WHAT TO WORK ON. Count every line in the data below that includes "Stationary", and give only the result.

──────── EXTRACTED RECORDS ────────

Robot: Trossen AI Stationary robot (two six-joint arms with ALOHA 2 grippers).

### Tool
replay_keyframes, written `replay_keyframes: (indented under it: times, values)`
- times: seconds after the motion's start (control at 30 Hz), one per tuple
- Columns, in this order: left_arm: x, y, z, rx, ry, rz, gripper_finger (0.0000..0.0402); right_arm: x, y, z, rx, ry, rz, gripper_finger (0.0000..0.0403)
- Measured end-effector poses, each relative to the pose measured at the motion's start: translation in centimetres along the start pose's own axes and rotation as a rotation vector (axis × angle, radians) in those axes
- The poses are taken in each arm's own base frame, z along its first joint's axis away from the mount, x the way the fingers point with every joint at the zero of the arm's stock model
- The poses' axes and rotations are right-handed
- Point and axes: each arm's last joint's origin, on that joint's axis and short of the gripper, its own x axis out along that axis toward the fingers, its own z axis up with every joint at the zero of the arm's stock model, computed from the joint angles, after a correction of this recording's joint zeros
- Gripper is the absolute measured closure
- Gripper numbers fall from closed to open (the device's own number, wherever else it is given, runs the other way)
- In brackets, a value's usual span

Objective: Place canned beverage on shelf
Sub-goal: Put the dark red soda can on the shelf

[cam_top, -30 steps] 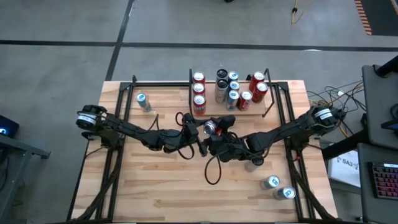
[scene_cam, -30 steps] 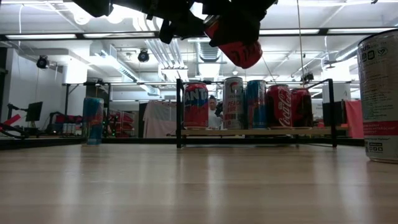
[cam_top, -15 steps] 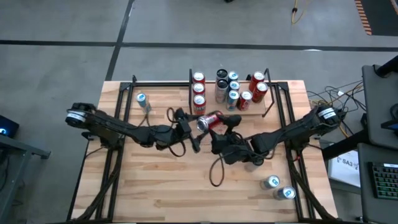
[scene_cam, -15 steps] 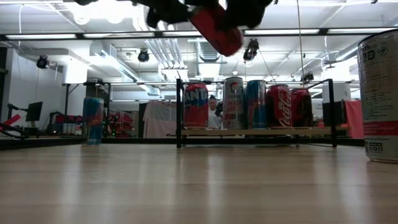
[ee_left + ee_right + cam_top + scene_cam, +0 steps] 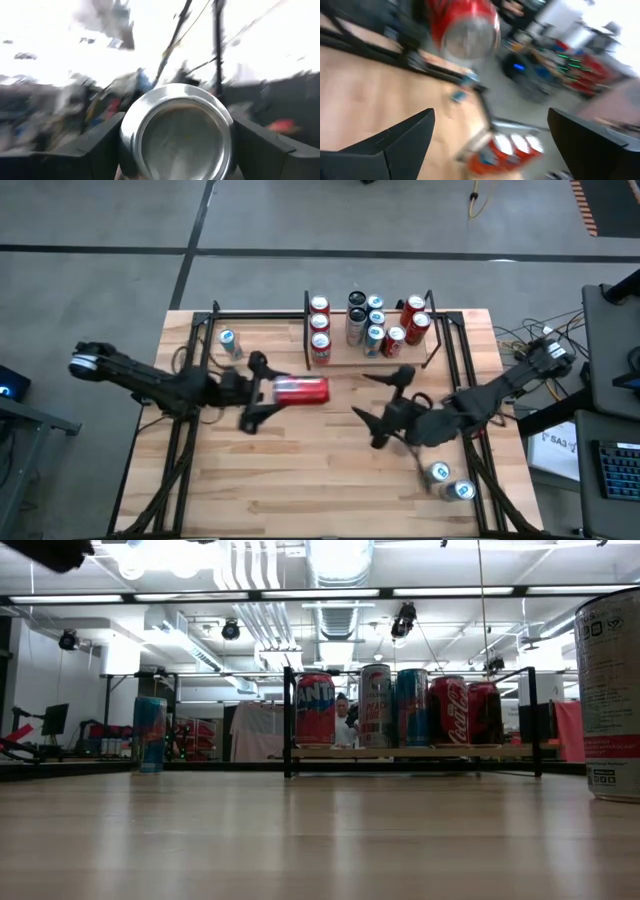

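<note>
The left gripper pinches a red can that lies sideways above the desk, in front of the shelf; its label cannot be read, and the left wrist view shows only its silver end between the fingers. The right gripper stands spread and empty near the desk's middle. In the low view the shelf carries a row of cans: a red Fanta can, a pale can with unreadable red lettering, a blue can and a red Coca-Cola can, with a further red can partly hidden behind the rail. A blue can stands apart at the desk's far left. A large can, cut off by the picture's edge, shows small print too fine to read. Both grippers lie outside the low view.
</note>
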Motion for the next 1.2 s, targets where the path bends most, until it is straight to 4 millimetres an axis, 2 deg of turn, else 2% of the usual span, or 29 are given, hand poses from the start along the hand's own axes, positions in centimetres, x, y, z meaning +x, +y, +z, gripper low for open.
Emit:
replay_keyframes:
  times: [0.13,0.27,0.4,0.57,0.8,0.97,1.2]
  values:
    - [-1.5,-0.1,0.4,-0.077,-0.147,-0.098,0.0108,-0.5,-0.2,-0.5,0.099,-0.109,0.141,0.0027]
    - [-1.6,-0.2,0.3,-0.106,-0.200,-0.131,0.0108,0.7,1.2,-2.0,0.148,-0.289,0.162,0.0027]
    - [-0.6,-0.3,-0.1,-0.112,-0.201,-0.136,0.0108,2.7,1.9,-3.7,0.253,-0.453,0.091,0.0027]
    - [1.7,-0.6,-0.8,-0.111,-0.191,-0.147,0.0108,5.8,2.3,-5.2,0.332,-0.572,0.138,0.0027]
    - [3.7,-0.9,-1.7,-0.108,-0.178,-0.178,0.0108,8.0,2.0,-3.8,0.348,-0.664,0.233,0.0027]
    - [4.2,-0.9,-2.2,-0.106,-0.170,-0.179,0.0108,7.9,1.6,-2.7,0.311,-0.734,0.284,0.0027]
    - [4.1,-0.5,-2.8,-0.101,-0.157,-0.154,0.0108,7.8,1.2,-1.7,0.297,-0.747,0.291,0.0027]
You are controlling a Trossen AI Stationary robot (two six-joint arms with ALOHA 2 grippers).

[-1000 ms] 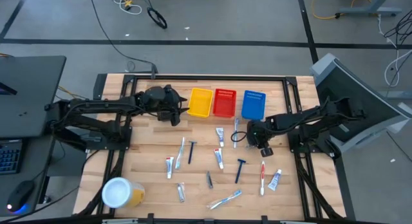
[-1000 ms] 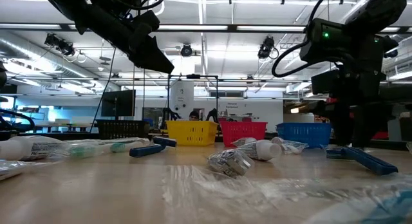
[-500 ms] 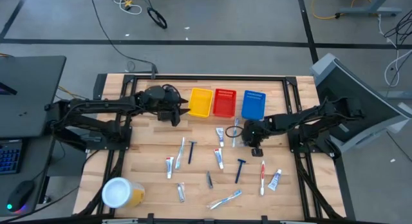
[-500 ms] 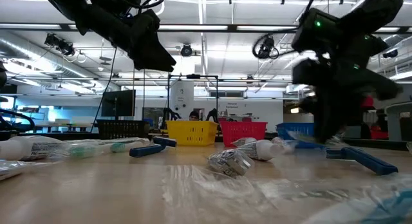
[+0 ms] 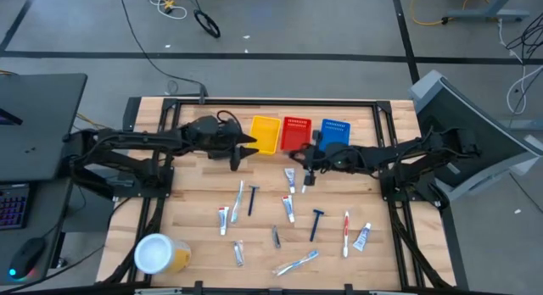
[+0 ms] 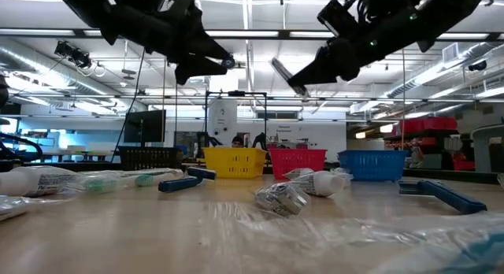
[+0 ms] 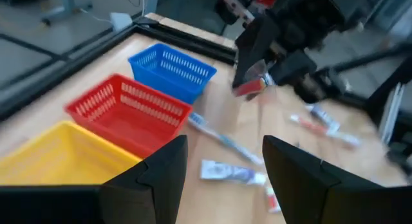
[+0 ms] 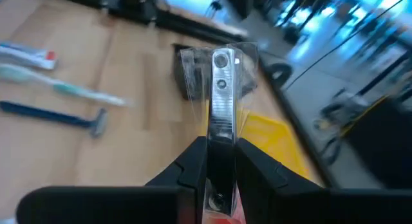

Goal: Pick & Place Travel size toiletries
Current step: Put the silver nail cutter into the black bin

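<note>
The right pincer (image 5: 307,163) hangs above the counter (image 5: 195,244) just in front of the red basket (image 5: 296,134), clamped tight on a clear-wrapped packet (image 8: 219,76) with a silvery item inside. It looks light and crinkly; the film is likely slippery, so gripping across the stiff middle suits it. The left pincer (image 7: 222,166) hovers beside the yellow basket (image 5: 264,135), fingers spread, holding nothing. Tubes, toothbrushes and razors lie scattered mid-counter.
</note>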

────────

YOUR RESPONSE. 2